The figures include Bradford child rapist Ansar Mahmood, whose 15 years sentence was increased by five years after the Attorney General's Office referred it for being too low.

They also feature Sherie North, who was originally spared jail after she "terrorised" her own grandfather in two raids. Her sentence was increased by the Court of Appeal in February to a four year jail term.

According to the national figures, 23 people were imprisoned immediately after avoiding jail time at their original sentencing - including North.

The sentences increased were for crimes including murder, rape, robbery and sexual abuse of children.

The unduly lenient sentence scheme allows victims of crime, members of the public and the Crown Prosecution Service to ask for sentences covered under the scheme to be reviewed within 28 days of the date of sentencing.

If deemed too low by either the Attorney General or the Solicitor General, the Court of Appeal is asked to review the sentence with a view to increasing it.

A fifth of the cases referred to the Attorney General and Solicitor General which fell within the Scheme were referred to the Court of Appeal. Then 71 per cent of these resulted in an increased sentence.

Mahmood, then 37, and of Withins Close, Little Horton, was jailed at Bradford Crown Court in March last year, for repeated rape attacks on a vulnerable schoolgirl, after he was convicted of a catalogue of sex crimes.

His offences included multiple rapes and sexual assaults, which left his victim with lasting psychological damage.

He was originally sentenced to 15 years imprisonment with a 1 year extended licence period.

The Court of Appeal increased his sentence in July last year to 20 years with a 1 year extended licence.

North, then 23, of Harden Grove, Ravenscliffe, was sentenced to two years imprisonment suspended for two years in December at Bradford Crown Court.

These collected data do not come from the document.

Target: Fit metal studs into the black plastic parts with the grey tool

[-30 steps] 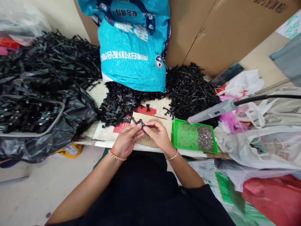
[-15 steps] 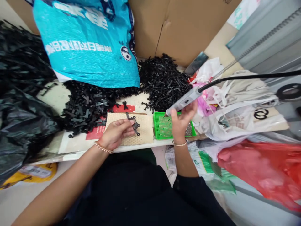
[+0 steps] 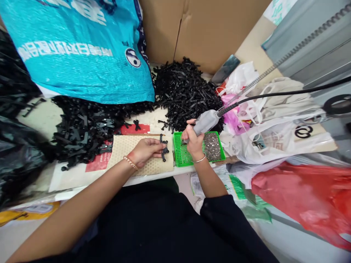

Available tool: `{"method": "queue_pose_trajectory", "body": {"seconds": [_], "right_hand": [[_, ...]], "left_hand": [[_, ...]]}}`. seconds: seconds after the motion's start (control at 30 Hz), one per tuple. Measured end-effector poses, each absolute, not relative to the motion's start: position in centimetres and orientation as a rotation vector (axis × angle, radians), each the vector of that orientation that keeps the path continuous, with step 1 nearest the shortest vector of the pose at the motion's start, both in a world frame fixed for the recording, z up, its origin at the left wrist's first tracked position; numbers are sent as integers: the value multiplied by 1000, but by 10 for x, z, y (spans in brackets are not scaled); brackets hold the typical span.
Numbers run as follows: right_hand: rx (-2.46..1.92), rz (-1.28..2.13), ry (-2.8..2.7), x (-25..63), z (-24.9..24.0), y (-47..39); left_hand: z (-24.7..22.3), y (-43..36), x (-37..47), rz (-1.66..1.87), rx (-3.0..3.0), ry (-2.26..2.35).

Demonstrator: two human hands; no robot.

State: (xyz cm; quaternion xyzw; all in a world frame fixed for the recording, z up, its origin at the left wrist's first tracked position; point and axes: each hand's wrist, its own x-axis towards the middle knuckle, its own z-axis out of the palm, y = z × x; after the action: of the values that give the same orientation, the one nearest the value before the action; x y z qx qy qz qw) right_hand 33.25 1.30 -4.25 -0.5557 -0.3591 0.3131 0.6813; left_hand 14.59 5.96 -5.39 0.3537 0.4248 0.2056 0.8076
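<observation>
My left hand (image 3: pixel 148 151) pinches a small black plastic part (image 3: pixel 164 149) with crossed arms and round ends, just above a beige dimpled mat (image 3: pixel 123 146). In my right hand (image 3: pixel 194 142) is a grey electric screwdriver (image 3: pixel 207 121), gripped around its body with the tip pointing down and left. That tip is over the left half of a green tray (image 3: pixel 177 162), which has a perforated plate in it. Small metal screws (image 3: pixel 212 146) lie heaped in the tray's right side, beyond my right wrist.
Heaps of black plastic parts (image 3: pixel 189 95) lie behind the tray and left of the mat (image 3: pixel 79 135). A blue bag (image 3: pixel 82 65) sits at the back left. White plastic bags (image 3: pixel 279 135) lie to the right; a coiled cord (image 3: pixel 296 49) and black cable (image 3: pixel 274 94) stretch to the upper right.
My right hand has closed around the screwdriver, which was resting against loosely spread fingers, and has moved left. The black part has turned slightly in my left hand. The view has shifted a little.
</observation>
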Motion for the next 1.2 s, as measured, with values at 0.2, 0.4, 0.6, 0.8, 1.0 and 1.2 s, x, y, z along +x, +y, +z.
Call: {"method": "queue_pose_trajectory", "body": {"seconds": [0.2,0.4,0.6,0.8,1.0,1.2], "right_hand": [[-1222,724,-821,333,-45,14],[-1260,737,-835,333,-46,14],[-1336,720,-865,333,-47,13],[-1289,751,-854,333,-48,14],[-1240,734,-862,333,-49,12],[-1220,569,-818,329,-22,14]], "left_hand": [[-49,60,145,420,772,938],[-49,59,145,408,765,934],[-53,59,144,416,774,903],[-51,59,145,394,777,914],[-51,60,145,386,776,922],[-59,61,145,413,764,882]]}}
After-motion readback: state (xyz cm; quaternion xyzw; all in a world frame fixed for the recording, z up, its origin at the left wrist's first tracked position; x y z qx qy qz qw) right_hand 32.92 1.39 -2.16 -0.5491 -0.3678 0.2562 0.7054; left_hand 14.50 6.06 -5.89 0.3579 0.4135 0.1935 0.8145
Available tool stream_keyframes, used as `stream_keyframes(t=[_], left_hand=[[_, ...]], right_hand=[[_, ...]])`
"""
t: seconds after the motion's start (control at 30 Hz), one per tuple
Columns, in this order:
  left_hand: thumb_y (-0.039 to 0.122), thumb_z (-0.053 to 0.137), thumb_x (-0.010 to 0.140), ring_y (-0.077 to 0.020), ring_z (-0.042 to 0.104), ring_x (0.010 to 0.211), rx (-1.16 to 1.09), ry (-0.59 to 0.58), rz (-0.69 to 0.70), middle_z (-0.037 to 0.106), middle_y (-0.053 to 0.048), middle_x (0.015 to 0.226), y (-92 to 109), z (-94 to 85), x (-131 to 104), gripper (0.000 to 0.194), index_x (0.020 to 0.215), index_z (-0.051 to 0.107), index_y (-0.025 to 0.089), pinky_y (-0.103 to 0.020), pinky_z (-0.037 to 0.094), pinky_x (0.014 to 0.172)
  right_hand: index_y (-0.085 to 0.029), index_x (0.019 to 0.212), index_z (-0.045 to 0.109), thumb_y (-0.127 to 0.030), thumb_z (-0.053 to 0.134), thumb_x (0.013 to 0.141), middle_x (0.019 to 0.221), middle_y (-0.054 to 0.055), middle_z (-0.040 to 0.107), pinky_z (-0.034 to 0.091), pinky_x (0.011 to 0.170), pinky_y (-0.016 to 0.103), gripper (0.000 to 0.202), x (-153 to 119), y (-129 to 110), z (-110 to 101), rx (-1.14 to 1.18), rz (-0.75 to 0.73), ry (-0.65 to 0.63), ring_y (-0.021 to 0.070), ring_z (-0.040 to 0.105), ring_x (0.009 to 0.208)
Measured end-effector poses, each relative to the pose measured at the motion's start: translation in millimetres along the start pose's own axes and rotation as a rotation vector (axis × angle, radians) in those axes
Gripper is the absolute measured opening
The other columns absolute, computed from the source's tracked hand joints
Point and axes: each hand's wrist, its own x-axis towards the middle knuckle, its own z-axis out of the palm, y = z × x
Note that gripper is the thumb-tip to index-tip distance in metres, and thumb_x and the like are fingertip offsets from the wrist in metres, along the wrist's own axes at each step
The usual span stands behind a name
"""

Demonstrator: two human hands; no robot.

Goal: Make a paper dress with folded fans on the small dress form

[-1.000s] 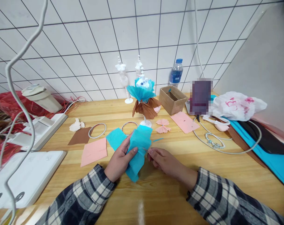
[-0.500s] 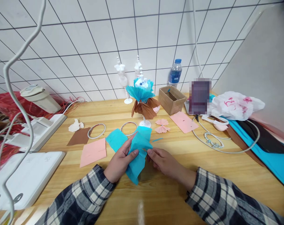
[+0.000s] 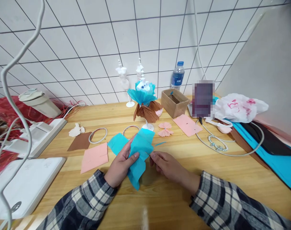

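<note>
Wooden table (image 3: 208, 179) carries everything, with craft bits spread across the far half, so the near middle is free for handwork. White boxes (image 3: 27, 179) sit at the left edge, a white plastic bag (image 3: 239, 107) at the right, a cardboard box (image 3: 174, 103) and water bottle (image 3: 177, 75) back by the tiled wall. A small mannequin stand (image 3: 143, 105) wearing a blue and brown paper skirt stands upright just behind the hands, likely as a model. Blue tissue paper (image 3: 138, 153) is lifted slightly off the table, near centre, between both hands. Left hand (image 3: 120, 161) is clamped on it, thumb on top and fingers beneath, holding the folds steady. Right hand (image 3: 166, 163) touches the paper's right edge, fingertips pinched on something thin, maybe a needle; too small to tell. Pink paper sheet (image 3: 94, 157) lies flat just left of the left hand, two metal rings (image 3: 98, 135) beyond it.
</note>
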Motion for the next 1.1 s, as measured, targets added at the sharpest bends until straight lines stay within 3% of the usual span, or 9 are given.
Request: stream_keyframes(t=[0.3,0.47,0.7,1.1], left_hand=[[0.030,0.068,0.085,-0.0264,0.046,0.134,-0.004,-0.042,-0.033,0.050,-0.005,0.147,-2.1,-2.4,0.9,0.076,0.151,0.030,0.030,-0.038,0.033,0.116],[0.029,0.068,0.085,-0.0262,0.049,0.132,-0.017,-0.038,-0.048,0.051,-0.005,0.146,-3.2,-3.9,1.7,0.076,0.151,0.029,0.031,-0.037,0.039,0.112],[0.032,0.069,0.084,-0.0282,0.051,0.130,0.065,-0.079,-0.021,0.052,-0.007,0.145,-1.2,-1.3,-0.5,0.076,0.150,0.033,0.028,-0.036,0.045,0.106],[0.037,0.068,0.084,-0.0277,0.054,0.127,0.152,-0.106,-0.013,0.056,-0.009,0.141,1.3,3.6,-3.6,0.074,0.149,0.035,0.024,-0.037,0.045,0.106]], right_hand=[[-0.018,0.074,0.052,-0.072,0.034,0.089,0.057,-0.004,0.043,0.031,0.052,0.025,0.059,1.9,1.5,-0.5,-0.037,-0.046,-0.018,0.0109,0.041,0.054],[-0.017,0.079,0.056,-0.068,0.035,0.092,0.061,-0.004,0.045,0.033,0.053,0.024,0.056,0.2,2.0,-0.3,-0.084,-0.048,-0.003,0.0109,0.042,0.056],[-0.017,0.087,0.060,-0.060,0.037,0.095,0.079,0.001,0.059,0.037,0.060,0.025,0.049,-0.8,-1.8,0.0,-0.078,-0.134,-0.013,0.0112,0.047,0.063],[-0.018,0.080,0.057,-0.058,0.042,0.094,0.069,-0.002,0.051,0.035,0.060,0.024,0.045,-0.1,-5.9,-0.3,-0.003,-0.168,-0.046,0.0109,0.041,0.061]])
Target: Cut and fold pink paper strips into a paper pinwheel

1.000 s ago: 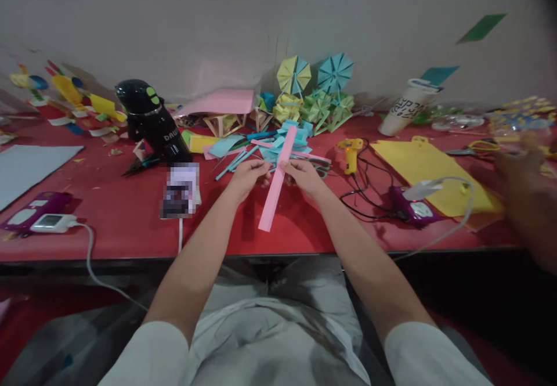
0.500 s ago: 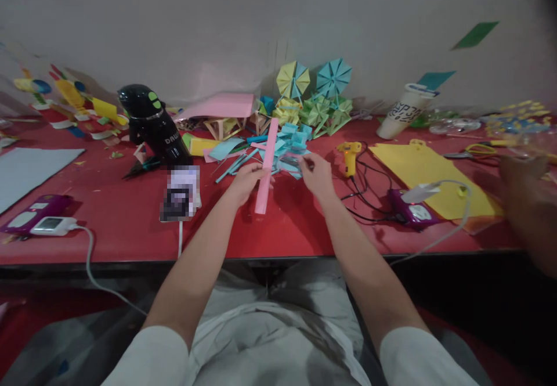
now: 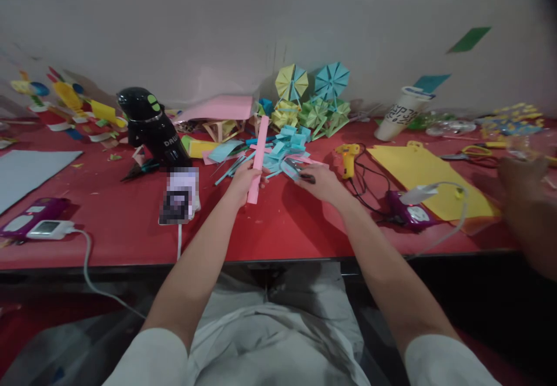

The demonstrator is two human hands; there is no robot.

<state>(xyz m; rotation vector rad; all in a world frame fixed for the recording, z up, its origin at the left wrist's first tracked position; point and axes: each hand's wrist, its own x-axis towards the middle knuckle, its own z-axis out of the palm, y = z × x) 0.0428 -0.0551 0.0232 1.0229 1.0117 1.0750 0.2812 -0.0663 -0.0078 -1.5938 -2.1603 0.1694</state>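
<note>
My left hand [image 3: 244,184] is closed around a long pink paper strip [image 3: 260,157], which stands tilted up from the table. In my right hand [image 3: 322,181] is a pair of dark-handled scissors [image 3: 307,178], its blades pointing to the left and away from me. The scissors lie low over a pile of blue paper pieces [image 3: 287,145]. A thin pink strip [image 3: 310,160] shows just beyond my right fingers. Fingers on the far side of both hands are partly hidden.
A black bottle [image 3: 152,127] and a phone [image 3: 179,195] are to the left. Folded paper umbrellas [image 3: 332,81] stand behind the pile. At right are a yellow glue gun [image 3: 348,159], its cable, a cup [image 3: 402,114], yellow sheets [image 3: 429,177] and another person's hand [image 3: 522,186].
My right hand has turned and lowered over the blue pile, so the scissors show more clearly. The pink strip in my left hand has shifted slightly left.
</note>
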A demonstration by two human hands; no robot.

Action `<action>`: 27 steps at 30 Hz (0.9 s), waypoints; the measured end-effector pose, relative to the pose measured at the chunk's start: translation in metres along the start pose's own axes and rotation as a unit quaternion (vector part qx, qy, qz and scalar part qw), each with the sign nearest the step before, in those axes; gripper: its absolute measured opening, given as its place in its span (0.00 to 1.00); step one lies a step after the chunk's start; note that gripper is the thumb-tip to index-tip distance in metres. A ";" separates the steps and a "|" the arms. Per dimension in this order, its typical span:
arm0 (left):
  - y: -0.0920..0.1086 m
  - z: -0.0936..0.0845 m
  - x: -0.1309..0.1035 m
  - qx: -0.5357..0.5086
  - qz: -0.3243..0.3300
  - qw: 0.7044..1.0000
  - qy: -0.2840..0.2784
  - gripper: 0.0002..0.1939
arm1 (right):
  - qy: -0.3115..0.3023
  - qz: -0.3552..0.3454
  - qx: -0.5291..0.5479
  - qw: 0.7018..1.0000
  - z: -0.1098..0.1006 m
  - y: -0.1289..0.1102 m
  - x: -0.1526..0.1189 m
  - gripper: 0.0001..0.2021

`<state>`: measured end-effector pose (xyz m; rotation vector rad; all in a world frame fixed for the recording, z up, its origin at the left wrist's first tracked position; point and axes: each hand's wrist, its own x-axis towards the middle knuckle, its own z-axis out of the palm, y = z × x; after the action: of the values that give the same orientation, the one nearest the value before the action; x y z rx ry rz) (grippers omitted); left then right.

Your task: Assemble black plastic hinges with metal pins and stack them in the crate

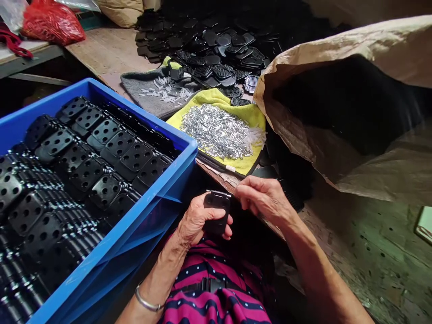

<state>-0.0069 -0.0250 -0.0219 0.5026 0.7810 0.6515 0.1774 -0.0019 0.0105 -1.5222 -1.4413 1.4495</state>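
Observation:
My left hand (pixel 197 220) is closed round a black plastic part (pixel 218 209), its thumb lying across the face. A thin silvery pin (pixel 218 194) runs along the part's top edge and sticks out a little to the right. My right hand (pixel 263 198) is just right of that pin end, thumb and fingertips pinched together; anything between them is too small to make out. Ahead of both hands, many small metal pins (pixel 216 130) are heaped on a yellow cloth (pixel 251 114). Behind it, a grey cloth (pixel 133 85) bears small whitish pieces (pixel 167 92).
A blue crate (pixel 135 225) full of black hinged parts (pixel 121 144) stands at the left. More black pieces (pixel 216 54) are piled at the back. A large brown sack (pixel 297 67) gapes open at the right. A red bag (pixel 52 22) lies at the far left.

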 end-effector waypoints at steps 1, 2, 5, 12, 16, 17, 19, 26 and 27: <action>0.001 0.000 -0.001 0.001 0.000 1.000 0.008 0.14 | 0.019 -0.014 -0.038 0.999 -0.003 -0.002 0.000 0.11; 0.001 0.000 -0.002 0.002 -0.001 1.000 0.013 0.14 | 0.025 -0.025 -0.063 0.997 -0.004 -0.004 0.000 0.11; 0.001 -0.001 -0.007 -0.002 0.005 1.000 0.018 0.15 | -0.022 -0.033 -0.093 0.995 0.005 -0.003 -0.003 0.10; -0.005 -0.007 -0.023 0.008 0.014 0.999 0.049 0.16 | 0.002 -0.115 -0.188 0.975 0.038 -0.009 -0.008 0.11; -0.014 -0.009 -0.036 0.064 0.028 0.993 0.096 0.13 | -0.062 -0.149 -0.228 0.960 0.049 -0.016 -0.008 0.10; -0.016 -0.009 -0.040 0.074 0.037 0.990 0.113 0.12 | -0.073 -0.149 -0.234 0.958 0.052 -0.016 -0.008 0.10; -0.020 -0.011 -0.046 0.090 0.063 0.981 0.159 0.10 | -0.084 -0.136 -0.237 0.958 0.058 -0.012 -0.008 0.08; -0.034 -0.019 -0.062 0.089 -0.010 0.987 0.136 0.12 | -0.070 -0.030 -0.134 0.988 0.078 -0.001 -0.025 0.10; -0.037 -0.021 -0.063 0.082 -0.031 0.988 0.124 0.12 | -0.075 -0.009 -0.113 0.991 0.080 0.001 -0.028 0.11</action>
<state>-0.0440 -0.0906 -0.0279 0.5507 1.0870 0.6012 0.1076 -0.0489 -0.0005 -1.5559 -1.7538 1.4564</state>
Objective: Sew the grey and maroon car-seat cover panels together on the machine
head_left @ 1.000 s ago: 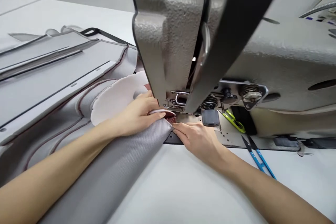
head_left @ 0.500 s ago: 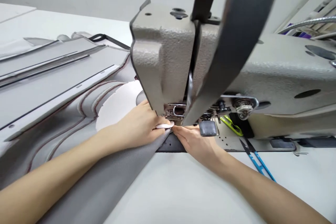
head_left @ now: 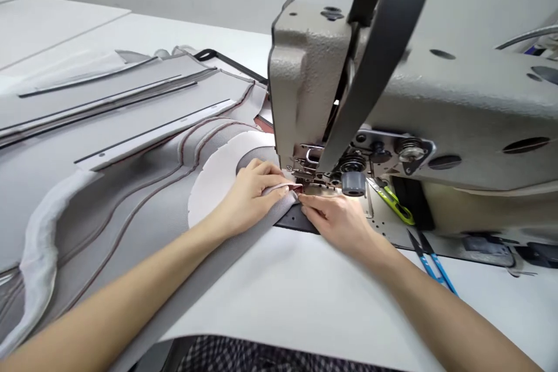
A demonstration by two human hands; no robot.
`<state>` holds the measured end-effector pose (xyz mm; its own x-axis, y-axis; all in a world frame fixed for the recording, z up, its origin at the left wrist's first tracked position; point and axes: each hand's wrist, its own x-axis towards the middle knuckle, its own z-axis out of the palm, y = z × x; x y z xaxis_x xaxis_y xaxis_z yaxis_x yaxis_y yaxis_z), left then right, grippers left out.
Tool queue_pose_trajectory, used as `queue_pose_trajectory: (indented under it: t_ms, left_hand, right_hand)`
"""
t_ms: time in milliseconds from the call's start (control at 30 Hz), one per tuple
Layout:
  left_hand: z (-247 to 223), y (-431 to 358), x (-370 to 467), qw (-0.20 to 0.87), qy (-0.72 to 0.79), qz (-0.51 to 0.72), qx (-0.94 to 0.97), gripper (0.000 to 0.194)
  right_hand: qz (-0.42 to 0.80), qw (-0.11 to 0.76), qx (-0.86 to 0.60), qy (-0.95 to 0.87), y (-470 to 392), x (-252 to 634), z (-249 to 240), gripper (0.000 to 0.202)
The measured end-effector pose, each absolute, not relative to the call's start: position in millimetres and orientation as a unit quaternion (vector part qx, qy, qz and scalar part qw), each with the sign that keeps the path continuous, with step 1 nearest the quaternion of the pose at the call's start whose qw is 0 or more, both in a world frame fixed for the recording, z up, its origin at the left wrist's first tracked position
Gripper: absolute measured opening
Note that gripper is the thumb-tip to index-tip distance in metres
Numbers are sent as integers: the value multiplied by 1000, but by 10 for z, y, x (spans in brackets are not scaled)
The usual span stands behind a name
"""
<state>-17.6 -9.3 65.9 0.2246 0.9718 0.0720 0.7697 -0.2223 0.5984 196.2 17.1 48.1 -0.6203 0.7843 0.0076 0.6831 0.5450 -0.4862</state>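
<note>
A white table [head_left: 261, 290] runs under everything in front of me. Over its left side spreads the grey fabric [head_left: 161, 226], reaching from the far edge of the heap to the needle area, where its near corner lies between my hands. Toward the back it is smooth and flat, crossed by long pale strips with dark edges; closer in it slackens into folds, with a fine mesh-like grain. Two reddish-brown seam lines curve side by side through those folds, and a puffy white roll bends along the lower left. The beige sewing machine [head_left: 418, 104] stands to the right, a dark curved bar [head_left: 370, 87] slanting across its head. On the fabric, beside the head, lies a pale panel [head_left: 218, 174] with a rounded, notched edge. My left hand [head_left: 248, 192] pinches the folded fabric edge between thumb and fingers, a little dark red showing inside the fold. My right hand [head_left: 337, 218] has its fingers together, their tips at the same corner; I can't tell whether they grip it. Blue-handled snips [head_left: 440, 267] lie near my right forearm, and yellow-green snips [head_left: 394, 203] sit beneath the machine arm.
</note>
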Motion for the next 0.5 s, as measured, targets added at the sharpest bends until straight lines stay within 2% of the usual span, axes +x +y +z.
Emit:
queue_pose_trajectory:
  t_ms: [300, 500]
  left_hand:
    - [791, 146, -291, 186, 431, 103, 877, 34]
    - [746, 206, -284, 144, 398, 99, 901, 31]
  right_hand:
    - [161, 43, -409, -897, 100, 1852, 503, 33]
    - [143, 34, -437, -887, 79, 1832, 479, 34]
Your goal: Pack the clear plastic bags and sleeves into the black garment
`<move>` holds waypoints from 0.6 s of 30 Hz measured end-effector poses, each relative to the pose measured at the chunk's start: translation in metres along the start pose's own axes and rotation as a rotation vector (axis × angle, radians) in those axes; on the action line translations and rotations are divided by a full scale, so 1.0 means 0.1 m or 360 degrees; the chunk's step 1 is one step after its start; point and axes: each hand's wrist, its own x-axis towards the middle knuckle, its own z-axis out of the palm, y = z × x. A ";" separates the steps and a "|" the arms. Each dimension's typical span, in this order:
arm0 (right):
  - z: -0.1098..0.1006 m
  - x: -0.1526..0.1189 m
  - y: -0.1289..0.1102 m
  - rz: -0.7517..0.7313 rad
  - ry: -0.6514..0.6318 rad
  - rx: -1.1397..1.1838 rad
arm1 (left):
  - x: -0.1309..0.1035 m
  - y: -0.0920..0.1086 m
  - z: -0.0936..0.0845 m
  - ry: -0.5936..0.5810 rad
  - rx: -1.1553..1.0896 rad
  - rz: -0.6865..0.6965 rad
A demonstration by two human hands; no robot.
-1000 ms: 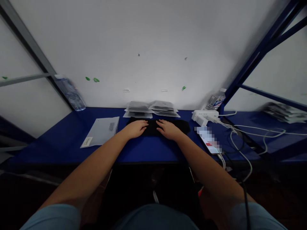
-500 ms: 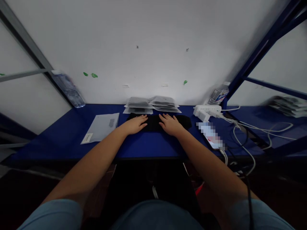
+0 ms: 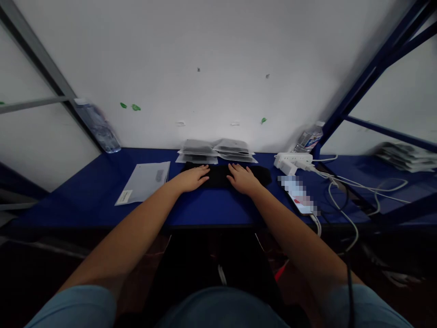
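Note:
A folded black cloth [image 3: 218,176] lies across the blue table [image 3: 211,207], in front of the wall. My left hand [image 3: 194,177] rests flat on its left part, fingers spread. On its right part lies my right hand [image 3: 243,178], palm down with the fingers apart. Just behind the cloth are two stacks of frosted plastic bags, one at the left [image 3: 198,149] and one at the right [image 3: 235,148]. A flat frosted bag [image 3: 145,181] with a small white label is to the left of my left forearm.
A phone [image 3: 298,195], a white power strip [image 3: 292,160] and loose white cables [image 3: 348,180] lie at the right. Plastic bottles stand at the back left [image 3: 99,128] and back right [image 3: 309,137]. More bags [image 3: 406,155] are beyond the blue frame.
The view has shifted slightly. Both hands remain flat on the black cloth, with no clear movement.

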 end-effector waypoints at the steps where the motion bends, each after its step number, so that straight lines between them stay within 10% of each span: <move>1: 0.00 0.00 0.00 -0.0004 0.0000 -0.0005 | 0.00 0.01 0.00 -0.0006 0.0009 -0.0011; 18: -0.03 0.01 0.20 0.0292 0.0068 -0.0110 | 0.01 -0.05 0.02 -0.0021 0.0013 0.0016</move>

She and her accomplice boyfriend Scott Cross had targeted her own grandfather on two occasions. he was failed for nine years with a five-year extended licence, having committed four robberies and and an attempted robbery in the space of a week.

North was later jailed in her absences for four years by the Court of Appeal.

The Attorney General's Office added that in the majority of cases the right sentence is delivered - 70,000 sentences were handed down at Crown Courts in England and Wales in 2018. Only around 0.1 per cent of these were found to be unduly lenient, showing that in the vast majority of cases judges get it right.

Of the 140 offenders who were referred to the Court of Appeal, they related to crimes, such as rape and serious sexual offences, homicide (13), theft-related offences such as robbery, burglary, theft and fraud (23), and serious assault offences (27).

The Solicitor General, Lucy Frazer QC MP, said: “The ULS scheme allows prosecutors, victims of crime, their family and the public to ask for a review of certain sentences they believe to be too low. Only one application is required for a case to be considered and it is important for us to receive this as early as possible in order to properly consider a case before the 28 day deadline.

“A sentencing exercise is not an exact science and in the vast majority of cases, judges get it right. The scheme is available to ensure that the Court of Appeal can review cases where there may have been a gross error in the sentencing decision.”

The scheme came into force in February 1989, launched after a public outcry over the sentencing of offenders involved in the 1986 rape of Jill Saward at her father’s vicarage.

The first ever hearing took place in July 1989 for a man who committed incest on his daughter and had his sentence doubled from three to six years.